> **Action item**
Read through the entries below and return each line with the word "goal".

** Opening Data to use block **

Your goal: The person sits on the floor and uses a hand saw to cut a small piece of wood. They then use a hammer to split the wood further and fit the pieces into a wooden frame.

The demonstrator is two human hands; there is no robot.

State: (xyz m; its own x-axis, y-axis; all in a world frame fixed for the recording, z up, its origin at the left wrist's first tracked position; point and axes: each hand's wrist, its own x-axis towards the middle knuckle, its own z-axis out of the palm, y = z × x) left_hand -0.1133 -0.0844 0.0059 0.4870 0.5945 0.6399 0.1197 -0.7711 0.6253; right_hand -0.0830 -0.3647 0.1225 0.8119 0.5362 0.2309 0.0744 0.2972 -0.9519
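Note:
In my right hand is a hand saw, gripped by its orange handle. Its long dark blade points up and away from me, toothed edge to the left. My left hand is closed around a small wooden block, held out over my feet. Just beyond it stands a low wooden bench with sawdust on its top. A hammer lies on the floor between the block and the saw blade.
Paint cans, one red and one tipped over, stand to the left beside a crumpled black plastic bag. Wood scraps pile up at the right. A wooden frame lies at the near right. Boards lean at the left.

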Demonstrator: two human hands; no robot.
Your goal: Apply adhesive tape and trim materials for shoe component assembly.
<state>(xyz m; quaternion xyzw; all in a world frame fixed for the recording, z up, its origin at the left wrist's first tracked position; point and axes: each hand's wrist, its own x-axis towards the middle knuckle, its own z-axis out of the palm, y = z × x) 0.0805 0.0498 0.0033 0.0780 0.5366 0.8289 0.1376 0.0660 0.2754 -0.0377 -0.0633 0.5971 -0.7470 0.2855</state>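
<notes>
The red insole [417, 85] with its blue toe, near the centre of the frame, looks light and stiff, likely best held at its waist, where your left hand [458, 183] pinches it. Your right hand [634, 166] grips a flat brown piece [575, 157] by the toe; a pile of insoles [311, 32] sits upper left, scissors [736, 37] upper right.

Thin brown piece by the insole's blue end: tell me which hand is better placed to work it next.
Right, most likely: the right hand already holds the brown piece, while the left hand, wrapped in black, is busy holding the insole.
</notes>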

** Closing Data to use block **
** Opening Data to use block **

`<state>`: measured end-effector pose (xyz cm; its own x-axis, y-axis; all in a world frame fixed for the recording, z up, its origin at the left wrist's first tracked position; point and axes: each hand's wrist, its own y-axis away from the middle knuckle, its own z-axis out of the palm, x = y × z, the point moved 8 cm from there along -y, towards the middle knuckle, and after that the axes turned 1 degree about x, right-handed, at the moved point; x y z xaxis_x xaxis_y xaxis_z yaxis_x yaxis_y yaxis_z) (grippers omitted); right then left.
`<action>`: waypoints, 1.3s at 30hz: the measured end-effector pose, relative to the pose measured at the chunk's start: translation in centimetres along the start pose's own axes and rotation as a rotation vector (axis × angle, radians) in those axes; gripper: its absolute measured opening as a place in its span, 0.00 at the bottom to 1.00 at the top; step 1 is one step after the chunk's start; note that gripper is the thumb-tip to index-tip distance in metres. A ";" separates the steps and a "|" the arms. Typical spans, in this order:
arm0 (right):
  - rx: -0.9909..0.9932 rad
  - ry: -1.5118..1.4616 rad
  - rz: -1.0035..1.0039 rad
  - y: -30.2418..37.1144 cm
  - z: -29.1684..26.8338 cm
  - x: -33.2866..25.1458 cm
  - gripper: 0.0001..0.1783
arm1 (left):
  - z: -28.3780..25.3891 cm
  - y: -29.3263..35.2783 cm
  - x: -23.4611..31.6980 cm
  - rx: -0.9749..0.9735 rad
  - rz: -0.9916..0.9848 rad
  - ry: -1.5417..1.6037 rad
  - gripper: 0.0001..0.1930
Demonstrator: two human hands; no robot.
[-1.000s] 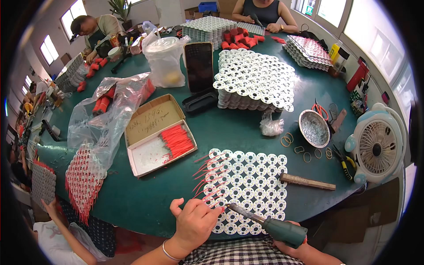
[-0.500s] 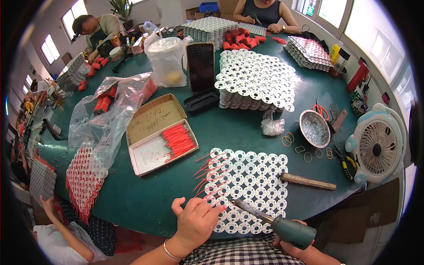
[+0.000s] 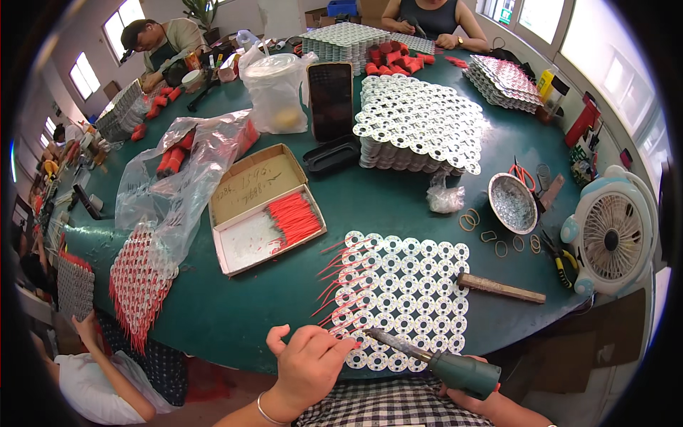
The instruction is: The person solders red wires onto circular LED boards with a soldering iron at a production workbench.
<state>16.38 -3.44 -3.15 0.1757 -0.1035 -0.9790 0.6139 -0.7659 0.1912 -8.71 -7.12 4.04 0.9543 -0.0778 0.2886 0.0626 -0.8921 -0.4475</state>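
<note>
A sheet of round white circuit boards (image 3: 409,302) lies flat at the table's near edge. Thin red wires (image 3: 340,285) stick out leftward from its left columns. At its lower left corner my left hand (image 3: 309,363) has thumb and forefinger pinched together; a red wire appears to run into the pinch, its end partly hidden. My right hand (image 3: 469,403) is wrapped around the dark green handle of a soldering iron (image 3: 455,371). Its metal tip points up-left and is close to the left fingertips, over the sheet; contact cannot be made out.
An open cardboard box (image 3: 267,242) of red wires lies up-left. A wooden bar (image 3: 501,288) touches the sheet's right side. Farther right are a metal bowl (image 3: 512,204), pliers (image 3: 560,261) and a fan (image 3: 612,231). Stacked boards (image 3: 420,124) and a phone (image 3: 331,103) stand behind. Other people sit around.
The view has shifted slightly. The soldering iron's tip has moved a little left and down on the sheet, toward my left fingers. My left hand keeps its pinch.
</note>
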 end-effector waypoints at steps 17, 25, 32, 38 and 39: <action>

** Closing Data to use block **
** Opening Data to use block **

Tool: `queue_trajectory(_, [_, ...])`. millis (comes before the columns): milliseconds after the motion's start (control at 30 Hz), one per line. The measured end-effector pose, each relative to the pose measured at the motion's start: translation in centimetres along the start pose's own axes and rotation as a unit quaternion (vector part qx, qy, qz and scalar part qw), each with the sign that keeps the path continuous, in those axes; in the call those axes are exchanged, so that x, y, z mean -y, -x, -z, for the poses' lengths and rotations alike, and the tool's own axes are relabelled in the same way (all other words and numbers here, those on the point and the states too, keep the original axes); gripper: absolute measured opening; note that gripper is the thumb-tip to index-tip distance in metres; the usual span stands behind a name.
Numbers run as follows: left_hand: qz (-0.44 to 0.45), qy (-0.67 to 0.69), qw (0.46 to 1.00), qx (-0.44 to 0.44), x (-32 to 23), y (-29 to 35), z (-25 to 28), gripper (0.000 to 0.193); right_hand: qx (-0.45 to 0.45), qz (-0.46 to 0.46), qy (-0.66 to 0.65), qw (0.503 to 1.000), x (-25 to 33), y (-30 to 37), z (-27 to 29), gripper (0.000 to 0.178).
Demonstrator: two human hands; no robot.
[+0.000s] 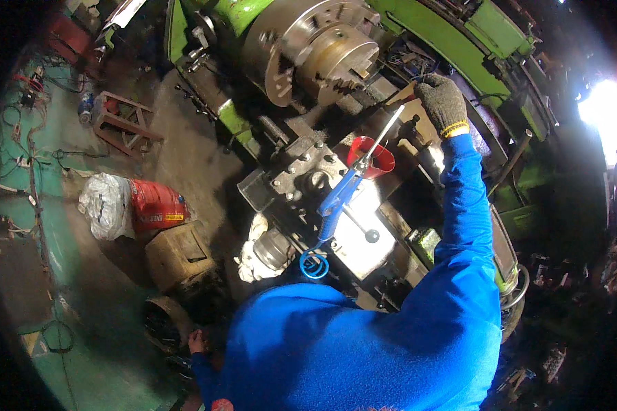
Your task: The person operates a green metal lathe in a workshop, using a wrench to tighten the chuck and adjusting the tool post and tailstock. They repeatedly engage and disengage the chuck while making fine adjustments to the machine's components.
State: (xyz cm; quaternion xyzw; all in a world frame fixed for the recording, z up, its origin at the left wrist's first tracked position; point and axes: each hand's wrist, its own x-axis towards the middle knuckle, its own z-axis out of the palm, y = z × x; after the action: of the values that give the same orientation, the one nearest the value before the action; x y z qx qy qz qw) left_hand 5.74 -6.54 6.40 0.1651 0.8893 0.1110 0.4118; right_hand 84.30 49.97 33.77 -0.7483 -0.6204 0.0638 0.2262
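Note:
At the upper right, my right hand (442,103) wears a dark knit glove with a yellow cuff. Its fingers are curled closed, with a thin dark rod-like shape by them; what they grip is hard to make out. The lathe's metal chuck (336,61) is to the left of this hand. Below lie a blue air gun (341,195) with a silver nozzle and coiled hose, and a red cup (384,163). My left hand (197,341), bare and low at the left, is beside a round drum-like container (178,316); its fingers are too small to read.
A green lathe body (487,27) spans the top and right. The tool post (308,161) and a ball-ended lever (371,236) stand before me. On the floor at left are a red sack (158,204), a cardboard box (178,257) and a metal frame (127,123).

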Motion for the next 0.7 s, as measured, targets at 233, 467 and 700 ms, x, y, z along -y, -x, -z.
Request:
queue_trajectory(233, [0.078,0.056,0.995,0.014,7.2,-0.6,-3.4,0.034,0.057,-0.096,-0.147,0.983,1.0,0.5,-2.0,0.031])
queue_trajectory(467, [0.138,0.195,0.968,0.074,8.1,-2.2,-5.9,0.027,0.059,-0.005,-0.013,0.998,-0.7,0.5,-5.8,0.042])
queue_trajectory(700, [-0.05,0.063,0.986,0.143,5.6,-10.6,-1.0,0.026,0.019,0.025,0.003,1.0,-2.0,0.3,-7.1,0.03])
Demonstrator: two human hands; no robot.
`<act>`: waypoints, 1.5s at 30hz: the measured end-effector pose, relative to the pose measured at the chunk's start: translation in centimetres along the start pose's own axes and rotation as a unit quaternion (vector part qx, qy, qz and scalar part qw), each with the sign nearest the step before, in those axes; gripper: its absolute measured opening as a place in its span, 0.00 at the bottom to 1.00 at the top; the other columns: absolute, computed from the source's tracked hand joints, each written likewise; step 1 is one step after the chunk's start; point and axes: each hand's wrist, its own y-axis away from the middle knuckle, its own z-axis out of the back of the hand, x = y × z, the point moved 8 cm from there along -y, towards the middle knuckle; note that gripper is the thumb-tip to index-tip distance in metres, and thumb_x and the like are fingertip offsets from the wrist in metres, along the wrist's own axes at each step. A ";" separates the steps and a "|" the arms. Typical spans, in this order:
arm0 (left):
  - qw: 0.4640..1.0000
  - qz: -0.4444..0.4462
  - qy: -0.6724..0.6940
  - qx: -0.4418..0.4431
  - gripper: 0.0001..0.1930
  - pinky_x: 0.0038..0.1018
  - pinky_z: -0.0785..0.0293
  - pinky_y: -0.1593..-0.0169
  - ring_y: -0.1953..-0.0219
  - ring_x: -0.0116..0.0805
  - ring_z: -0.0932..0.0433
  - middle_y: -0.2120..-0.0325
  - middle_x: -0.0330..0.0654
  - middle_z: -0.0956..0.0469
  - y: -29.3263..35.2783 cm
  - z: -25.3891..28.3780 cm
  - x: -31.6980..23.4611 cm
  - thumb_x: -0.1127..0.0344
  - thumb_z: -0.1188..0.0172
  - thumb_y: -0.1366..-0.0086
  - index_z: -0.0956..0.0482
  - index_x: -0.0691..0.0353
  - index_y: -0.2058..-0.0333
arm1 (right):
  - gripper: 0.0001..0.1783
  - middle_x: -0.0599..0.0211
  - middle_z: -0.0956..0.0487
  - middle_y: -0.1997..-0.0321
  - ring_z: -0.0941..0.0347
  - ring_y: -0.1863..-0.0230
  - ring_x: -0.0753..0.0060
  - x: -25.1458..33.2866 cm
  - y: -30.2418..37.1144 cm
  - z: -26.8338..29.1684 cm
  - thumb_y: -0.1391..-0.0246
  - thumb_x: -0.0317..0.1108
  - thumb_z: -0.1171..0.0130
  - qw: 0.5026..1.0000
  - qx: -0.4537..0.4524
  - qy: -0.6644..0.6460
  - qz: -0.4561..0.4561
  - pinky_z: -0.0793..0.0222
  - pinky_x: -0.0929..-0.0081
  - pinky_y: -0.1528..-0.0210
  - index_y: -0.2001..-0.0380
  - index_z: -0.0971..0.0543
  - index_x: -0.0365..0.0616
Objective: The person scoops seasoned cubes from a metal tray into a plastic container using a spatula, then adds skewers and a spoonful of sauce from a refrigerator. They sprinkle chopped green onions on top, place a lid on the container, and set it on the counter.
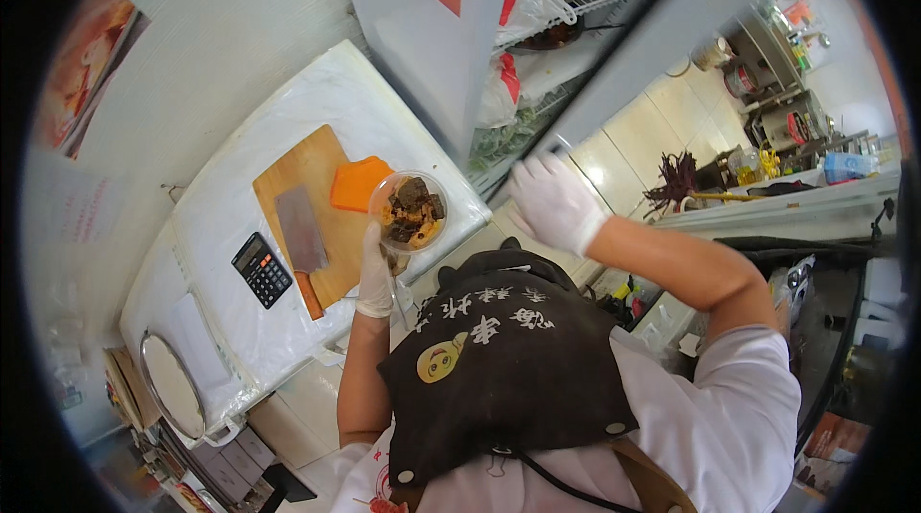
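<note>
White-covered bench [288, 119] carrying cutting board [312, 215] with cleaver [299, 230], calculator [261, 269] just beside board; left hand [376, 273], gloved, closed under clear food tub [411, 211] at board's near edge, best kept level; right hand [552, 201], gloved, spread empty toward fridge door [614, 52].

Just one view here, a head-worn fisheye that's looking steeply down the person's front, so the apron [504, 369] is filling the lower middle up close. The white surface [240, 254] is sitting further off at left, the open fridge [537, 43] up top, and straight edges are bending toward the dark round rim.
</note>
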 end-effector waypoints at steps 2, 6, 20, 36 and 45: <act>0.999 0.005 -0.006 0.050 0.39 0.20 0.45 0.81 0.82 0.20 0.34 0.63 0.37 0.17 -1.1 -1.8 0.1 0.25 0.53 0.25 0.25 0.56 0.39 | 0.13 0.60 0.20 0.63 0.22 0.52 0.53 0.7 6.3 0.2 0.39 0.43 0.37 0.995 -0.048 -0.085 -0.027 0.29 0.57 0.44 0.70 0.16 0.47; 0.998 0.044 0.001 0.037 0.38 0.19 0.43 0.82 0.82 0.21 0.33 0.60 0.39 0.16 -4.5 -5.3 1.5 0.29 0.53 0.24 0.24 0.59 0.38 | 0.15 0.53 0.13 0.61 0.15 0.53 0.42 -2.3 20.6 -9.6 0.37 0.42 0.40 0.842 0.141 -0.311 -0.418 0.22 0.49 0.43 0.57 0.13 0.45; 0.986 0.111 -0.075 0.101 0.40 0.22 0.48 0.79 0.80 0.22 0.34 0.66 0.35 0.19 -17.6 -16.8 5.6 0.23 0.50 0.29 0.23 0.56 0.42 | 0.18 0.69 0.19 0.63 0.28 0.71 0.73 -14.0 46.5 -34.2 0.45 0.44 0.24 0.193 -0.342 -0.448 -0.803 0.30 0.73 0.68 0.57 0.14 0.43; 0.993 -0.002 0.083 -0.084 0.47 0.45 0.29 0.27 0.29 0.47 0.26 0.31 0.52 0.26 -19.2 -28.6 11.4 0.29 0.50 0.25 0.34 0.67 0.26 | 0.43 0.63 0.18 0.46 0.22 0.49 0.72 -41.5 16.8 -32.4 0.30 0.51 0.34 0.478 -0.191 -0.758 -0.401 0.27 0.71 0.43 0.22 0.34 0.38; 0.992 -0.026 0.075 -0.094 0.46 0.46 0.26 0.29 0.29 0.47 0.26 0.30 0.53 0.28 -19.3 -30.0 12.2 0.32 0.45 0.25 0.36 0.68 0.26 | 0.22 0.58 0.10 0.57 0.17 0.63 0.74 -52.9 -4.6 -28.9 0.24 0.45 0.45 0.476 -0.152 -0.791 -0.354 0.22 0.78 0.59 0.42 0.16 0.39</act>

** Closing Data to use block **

> **Response**
Your goal: The person sits on the floor and uses a hand saw to cut a small piece of wood. They then use a hammer to split the wood further and fit the pieces into a wooden frame.
Your goal: Apply adhesive tape and trim materials for shoe component assembly.

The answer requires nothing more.